Eu estava bem, até ter uma situação emocional complicada que me tirou do equilíbrio. Vieram as dores e eu comecei a tentar de tudo. Anti inflamatórios, relaxantes musculares, fora os medicamentos naturais. Mas de repente eu acordo e não consigo mais comer. Só de pensar em comer sinto náuseas e faço um suco de couve com banana e laranja e acabo vomitando. Com o tempo vou conseguindo comer menos coisas, maçã, sushi, pêssego, limão, amêndoas, abacate, algas. E então preciso ir ao médico, até porque, algumas semanas nessa "dieta", já emagreci uns 5 quilos e estou anêmica. Chega a hora do sorriso amarelo e a dra. respira fundo e me explica que esses medicamentos anti inflamatórios e relaxantes musculares são péssimos para o estômago, que eu teria que parar de tomá-los. Balanço a cabeça. Eu fico impressionada com esses médicos que sabem que nós somos pessoas minimamente esclarecidas, mas que assim mesmo escolhemos fazer essas bobagens. Agora já perdi 8 kg. Antes eu queria mesmo perder uns quilinhos. Mas agora eu só quero ser capaz de comer a feijoada que está no freezer. E a médica mesma falou comigo, vou fazer um teste de gravidez em você. Eu disse que daria negativo. E deu negativo. Essa mistureba de remédios fez muito mal para o meu sistema digestivo. Então, se conselho serve para algo, não se auto medique. As consequências podem ser desastrosas.

sexta-feira

Tentativa terapêutica

Como já contei aqui, estou fazendo amizade com uma moça que tem dor crônica, mas continua fazendo inúmeras atividades da sua vida. Isso me fez pensar sobre meu posicionamento em relação à doença.

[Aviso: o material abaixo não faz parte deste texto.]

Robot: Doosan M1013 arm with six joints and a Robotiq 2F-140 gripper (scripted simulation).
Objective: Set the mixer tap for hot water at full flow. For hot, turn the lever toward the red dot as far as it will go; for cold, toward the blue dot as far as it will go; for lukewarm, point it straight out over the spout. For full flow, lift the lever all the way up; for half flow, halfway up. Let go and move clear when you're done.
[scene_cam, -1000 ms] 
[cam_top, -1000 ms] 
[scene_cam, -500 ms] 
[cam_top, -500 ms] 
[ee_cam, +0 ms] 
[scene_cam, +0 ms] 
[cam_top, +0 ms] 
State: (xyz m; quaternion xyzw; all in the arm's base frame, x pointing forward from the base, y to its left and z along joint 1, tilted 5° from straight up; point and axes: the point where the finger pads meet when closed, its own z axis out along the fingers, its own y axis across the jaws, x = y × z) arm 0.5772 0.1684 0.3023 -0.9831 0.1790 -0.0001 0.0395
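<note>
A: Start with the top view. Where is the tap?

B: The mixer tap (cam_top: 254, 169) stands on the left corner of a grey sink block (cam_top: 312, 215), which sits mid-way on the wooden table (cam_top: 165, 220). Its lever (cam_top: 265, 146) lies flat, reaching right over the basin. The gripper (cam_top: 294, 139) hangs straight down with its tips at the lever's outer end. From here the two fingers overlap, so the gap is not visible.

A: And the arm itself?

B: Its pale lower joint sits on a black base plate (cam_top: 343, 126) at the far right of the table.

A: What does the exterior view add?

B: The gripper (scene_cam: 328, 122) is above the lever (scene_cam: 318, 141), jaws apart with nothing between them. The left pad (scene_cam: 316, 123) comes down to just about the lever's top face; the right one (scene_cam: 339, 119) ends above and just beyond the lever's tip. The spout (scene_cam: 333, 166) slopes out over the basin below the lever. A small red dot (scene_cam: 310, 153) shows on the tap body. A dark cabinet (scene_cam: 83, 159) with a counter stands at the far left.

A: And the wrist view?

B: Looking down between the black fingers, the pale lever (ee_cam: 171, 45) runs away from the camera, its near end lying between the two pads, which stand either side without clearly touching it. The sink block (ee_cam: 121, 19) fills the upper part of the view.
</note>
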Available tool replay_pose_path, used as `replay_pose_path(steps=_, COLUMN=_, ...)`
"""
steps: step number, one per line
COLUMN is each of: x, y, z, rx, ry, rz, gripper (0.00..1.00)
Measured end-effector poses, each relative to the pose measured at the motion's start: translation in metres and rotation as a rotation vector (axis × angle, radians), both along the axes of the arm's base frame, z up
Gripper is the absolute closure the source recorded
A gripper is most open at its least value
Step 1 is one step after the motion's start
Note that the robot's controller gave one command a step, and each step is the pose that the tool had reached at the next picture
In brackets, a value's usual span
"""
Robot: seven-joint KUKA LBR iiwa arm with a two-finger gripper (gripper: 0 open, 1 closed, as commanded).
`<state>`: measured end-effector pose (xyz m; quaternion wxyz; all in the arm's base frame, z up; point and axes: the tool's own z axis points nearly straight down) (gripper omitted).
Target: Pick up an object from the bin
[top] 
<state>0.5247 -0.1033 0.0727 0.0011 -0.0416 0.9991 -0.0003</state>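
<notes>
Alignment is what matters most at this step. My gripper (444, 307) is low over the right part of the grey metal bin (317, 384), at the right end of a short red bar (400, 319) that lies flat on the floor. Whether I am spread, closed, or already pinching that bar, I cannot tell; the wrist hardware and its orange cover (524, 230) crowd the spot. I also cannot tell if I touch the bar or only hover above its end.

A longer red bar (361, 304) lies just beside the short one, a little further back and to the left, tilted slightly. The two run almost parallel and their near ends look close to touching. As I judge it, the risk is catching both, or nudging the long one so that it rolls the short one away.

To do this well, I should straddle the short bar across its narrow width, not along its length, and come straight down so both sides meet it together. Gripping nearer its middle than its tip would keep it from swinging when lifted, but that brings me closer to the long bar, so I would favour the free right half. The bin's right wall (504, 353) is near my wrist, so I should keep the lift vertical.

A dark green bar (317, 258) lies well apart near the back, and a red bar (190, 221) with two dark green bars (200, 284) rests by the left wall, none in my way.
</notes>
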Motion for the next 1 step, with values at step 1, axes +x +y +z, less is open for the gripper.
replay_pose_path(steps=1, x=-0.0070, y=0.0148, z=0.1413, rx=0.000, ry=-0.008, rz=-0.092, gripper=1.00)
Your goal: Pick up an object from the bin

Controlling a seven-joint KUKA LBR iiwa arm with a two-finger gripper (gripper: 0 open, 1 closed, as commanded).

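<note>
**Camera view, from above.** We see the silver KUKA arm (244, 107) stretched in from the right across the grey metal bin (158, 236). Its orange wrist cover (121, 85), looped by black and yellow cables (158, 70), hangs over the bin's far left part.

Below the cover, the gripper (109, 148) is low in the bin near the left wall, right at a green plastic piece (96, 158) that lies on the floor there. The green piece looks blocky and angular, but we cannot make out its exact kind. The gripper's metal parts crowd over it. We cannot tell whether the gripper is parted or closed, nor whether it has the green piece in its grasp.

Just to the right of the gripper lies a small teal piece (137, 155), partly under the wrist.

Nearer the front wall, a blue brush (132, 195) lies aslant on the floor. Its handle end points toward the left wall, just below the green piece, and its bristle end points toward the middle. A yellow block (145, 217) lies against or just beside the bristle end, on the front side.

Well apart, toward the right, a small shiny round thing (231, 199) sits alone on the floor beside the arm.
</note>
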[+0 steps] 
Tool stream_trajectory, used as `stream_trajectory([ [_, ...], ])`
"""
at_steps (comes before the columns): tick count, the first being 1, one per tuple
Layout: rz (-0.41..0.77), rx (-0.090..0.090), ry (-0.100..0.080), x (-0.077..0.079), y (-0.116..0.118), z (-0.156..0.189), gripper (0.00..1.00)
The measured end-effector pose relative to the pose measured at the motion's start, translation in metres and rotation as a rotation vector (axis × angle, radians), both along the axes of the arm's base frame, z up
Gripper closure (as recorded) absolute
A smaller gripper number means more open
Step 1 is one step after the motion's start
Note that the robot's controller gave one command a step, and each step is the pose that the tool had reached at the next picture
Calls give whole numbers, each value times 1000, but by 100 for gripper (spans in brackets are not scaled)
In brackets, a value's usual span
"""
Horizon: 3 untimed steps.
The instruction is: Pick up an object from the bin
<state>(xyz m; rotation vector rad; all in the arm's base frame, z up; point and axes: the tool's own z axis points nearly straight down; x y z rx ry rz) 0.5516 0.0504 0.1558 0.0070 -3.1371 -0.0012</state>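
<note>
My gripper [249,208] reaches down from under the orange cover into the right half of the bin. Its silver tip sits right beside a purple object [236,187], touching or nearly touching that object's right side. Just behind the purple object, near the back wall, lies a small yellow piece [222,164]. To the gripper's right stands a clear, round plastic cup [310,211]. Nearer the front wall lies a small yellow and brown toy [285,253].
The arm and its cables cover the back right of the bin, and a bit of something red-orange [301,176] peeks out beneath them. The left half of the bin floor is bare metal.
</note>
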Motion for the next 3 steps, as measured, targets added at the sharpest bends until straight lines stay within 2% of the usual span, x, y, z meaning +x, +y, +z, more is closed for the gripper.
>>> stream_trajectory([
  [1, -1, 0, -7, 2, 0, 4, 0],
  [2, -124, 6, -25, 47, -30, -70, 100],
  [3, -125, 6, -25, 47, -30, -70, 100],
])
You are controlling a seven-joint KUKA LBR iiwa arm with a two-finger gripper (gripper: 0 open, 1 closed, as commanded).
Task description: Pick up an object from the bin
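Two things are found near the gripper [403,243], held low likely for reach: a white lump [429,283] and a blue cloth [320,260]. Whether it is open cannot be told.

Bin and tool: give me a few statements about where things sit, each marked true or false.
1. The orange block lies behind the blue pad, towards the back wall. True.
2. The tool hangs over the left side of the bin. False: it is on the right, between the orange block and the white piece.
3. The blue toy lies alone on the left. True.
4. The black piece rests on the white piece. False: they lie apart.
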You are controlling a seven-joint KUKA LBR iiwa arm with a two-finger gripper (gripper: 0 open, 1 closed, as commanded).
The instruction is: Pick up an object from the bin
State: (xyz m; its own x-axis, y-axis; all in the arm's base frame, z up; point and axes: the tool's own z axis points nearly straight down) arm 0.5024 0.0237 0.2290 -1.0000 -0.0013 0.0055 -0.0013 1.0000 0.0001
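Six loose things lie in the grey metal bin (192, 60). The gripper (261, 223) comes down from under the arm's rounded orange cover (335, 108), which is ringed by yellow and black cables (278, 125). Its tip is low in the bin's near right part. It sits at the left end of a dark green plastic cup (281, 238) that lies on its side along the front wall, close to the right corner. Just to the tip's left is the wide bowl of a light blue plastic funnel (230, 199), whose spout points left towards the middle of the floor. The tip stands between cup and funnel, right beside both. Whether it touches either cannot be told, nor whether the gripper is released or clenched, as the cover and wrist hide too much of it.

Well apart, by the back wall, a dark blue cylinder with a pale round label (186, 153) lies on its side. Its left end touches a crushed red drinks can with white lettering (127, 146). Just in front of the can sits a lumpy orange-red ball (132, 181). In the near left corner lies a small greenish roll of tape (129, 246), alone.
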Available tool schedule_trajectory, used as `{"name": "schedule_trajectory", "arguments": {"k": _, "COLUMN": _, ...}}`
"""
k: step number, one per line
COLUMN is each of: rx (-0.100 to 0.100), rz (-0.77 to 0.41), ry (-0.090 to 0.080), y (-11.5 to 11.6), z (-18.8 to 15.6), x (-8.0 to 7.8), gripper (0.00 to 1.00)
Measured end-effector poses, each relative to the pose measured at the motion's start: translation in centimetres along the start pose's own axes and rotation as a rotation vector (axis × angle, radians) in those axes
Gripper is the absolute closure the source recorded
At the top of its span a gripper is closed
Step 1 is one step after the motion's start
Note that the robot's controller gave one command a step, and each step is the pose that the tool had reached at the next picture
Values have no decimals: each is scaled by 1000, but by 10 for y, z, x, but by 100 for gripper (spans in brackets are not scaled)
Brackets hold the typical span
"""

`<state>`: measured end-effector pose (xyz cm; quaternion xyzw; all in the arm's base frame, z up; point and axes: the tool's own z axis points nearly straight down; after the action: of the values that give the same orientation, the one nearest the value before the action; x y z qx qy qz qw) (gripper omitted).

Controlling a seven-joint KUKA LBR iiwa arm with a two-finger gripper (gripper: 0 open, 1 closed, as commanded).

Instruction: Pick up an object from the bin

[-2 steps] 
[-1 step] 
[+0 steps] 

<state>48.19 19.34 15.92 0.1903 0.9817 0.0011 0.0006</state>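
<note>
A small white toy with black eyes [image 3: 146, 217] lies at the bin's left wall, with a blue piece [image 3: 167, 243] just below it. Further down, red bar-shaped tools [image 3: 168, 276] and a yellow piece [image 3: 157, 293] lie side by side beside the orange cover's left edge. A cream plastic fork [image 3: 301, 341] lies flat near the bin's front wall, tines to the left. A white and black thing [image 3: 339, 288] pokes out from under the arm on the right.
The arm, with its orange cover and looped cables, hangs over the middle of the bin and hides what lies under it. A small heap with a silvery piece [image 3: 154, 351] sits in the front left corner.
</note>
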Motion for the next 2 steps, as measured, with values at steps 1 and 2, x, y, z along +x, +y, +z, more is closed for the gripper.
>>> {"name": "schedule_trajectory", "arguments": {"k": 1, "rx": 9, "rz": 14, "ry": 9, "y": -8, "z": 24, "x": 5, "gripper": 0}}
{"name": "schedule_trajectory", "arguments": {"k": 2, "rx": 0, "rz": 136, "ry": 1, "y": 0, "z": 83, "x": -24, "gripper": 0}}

Quando estou sentindo muita dor, fico deitada na cama e espero a dor passar (às vezes não passa) ou durmo. Quando vejo uma escada, busco logo o elevador. Mas na última vez que fui a uma médica por causa dessas dores ela me disse, olha, se você estiver sentindo dores extremas, tudo bem, pode deitar, mas se for uma dor de nível médio, mova-se! Assim, comecei a mudar meus hábitos. Quando estou com dor média, mas com dificuldade de concentrar para ler ou trabalhar, eu vou lavar as vasilhas, limpar a casa. Comecei a fazer caminhadas com o cãozinho da vizinha. No primeiro dia fiz um esforço bem grande para caminhar, já que era uma subida aqui perto de casa. Mas hoje já é prazeroso caminhar. Eu acho que vale a pena tentar.

Eu posso escolher deixar de fazer todas as tarefas domésticas porque não tenho força no braço. Mas posso escolher, ao invés de parar, fazer aquilo que dou conta, cada dia mais e mais. Posso escolher ficar prostrada na cama, envolta em minha dor, mas posso escolher também pegar agulhas e lãs e fazer toquinhas para doar a bebês, ou ir a um asilo conversar com idosos, ou ir passear com os cães do abrigo de cães. Mas para isso a gente precisa começar. Sair do modo potência (que engloba tudo aquilo que podemos ser) e ir para o modo ato.